A 150-year-old bottle of stout, produced in Glasgow by Tennent’s brewery, is returning to Scotland after it was found by a diver off the coast of Melbourne, still sealed with its contents intact, in the 1970s.

Jim Anderson with the historic bottle

Believed to be one of the oldest British beers in existence, the ancient brew was discovered by Australian diver Jim Anderson off the coast of Melbourne in the 1970s, close to where the ill-fated clipper, The Light of The Age, run aground in 1868 on a voyage from Liverpool.

At the time, Wellpark Brewery in Glasgow was the biggest exporter of bottled beer in the world. However the stout on board pre-dates the Tennent’s Lager brand, which was first brewed at the brewery in 1885.
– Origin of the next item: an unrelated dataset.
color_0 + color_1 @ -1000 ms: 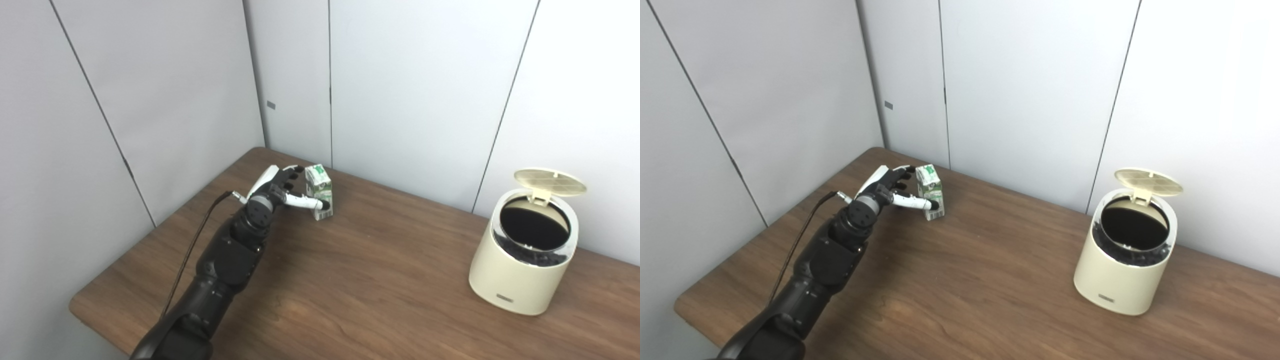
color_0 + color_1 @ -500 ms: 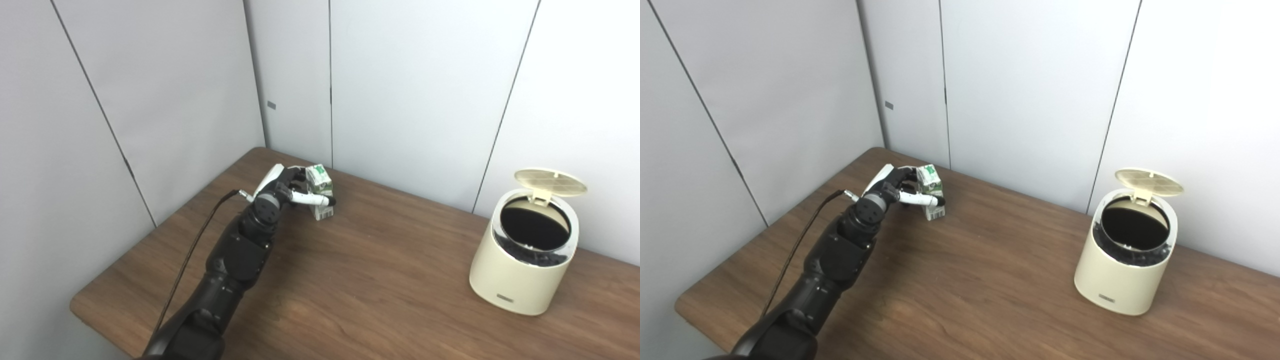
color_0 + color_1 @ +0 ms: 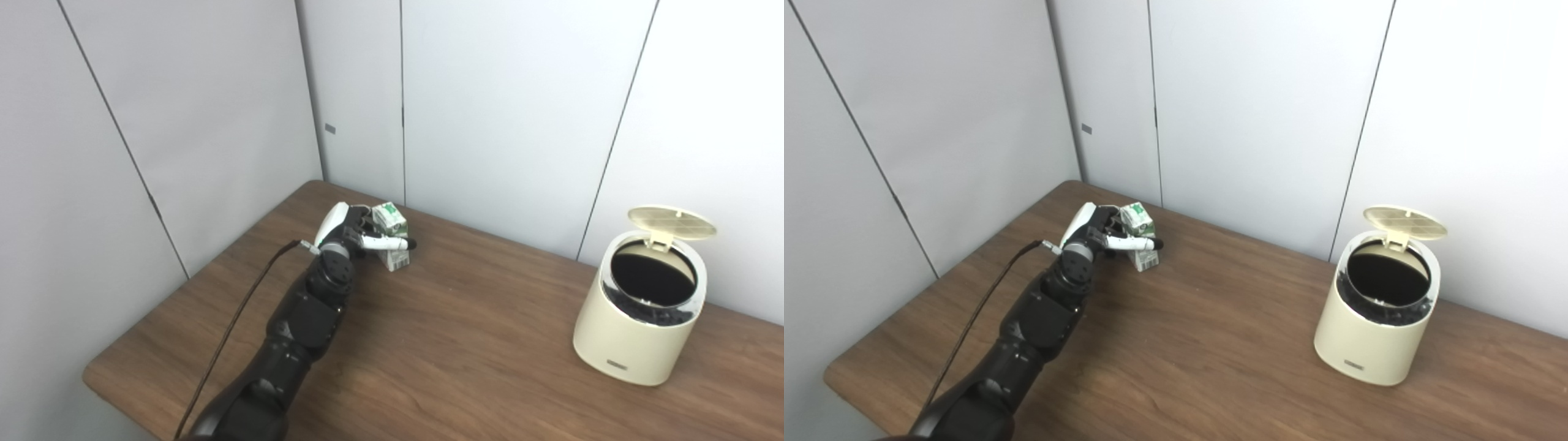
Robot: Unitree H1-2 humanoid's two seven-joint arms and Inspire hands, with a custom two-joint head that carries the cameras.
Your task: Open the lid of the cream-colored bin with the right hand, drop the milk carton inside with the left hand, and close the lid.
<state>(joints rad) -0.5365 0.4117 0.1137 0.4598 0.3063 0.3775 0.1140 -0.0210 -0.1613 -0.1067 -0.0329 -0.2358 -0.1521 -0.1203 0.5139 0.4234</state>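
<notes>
We reached our left arm in from the bottom edge toward the far left corner of the table, forearm stretched long and the wrist raised. Our left hand was curled around the milk carton, thumb laid across its front, fingers behind it. Our right hand was out of view.

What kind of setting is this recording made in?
Probably a lab or test booth, not a home: plain grey wall panels close in a bare wooden table, which holds only a milk carton and a cream-colored bin.
</notes>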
The clipper was carrying a crew of 34 and 42 passengers on its final journey. A Marine Board investigation found that the captain had been drunk for large parts of the ill-fated voyage, and had taken the ship off-course, running it aground.

The wreck was never fully salvaged as heavy seas caused the ship to break up on the sea bed.

Now the ancient artefact will become a key attraction in The Tennent’s Story, a new £1m visitor centre experience, which opens to the public next week.

“To think that this is possibly the oldest bottle of beer in Scotland is something I find difficult to comprehend,” said Anderson, a member of the Geelong Skindivers Club in Australia.

“It has been on the other side of the world for so long, and now it’s home again 150 years later. It’s lovely to think that something I found is such a significant part of Scottish history. I’m thrilled to bits to see it here.

“The world was a very different place when it started out on its journey from Wellpark to Geelong. Melbourne was only a small town. Both it and Geelong, where I was born, were only just over 30 years old.

“This little bottle is a reminder of the historic connection between Australia and Scotland, too. I hope people enjoy seeing it and think about those days and the distance it travelled before I found it. It has come home and brought me with it.”

To mark the bottle’s homecoming, Tennent’s master brewers have gone back through old recipes in order to recreate a commemorative-edition run of the stout.

Just 1868 bottles of the “highly hopped” limited edition stout, which the original would have been in order to survive the long journey across the equator from Glasgow, will be produced.

Alan McGarrie, group brand director for Tennent’s, said: “Pre-dating Tennent’s Lager, which was first brewed in 1885, the stout is one of the oldest bottles of beer in Britain, returned to Wellpark by the diver who found it.

“Unlike the drunken captain who ran his ship aground close to Port Phillip Heads, Jim has ensured his historic cargo reached its final destination – by flying round the world to put it in place himself.”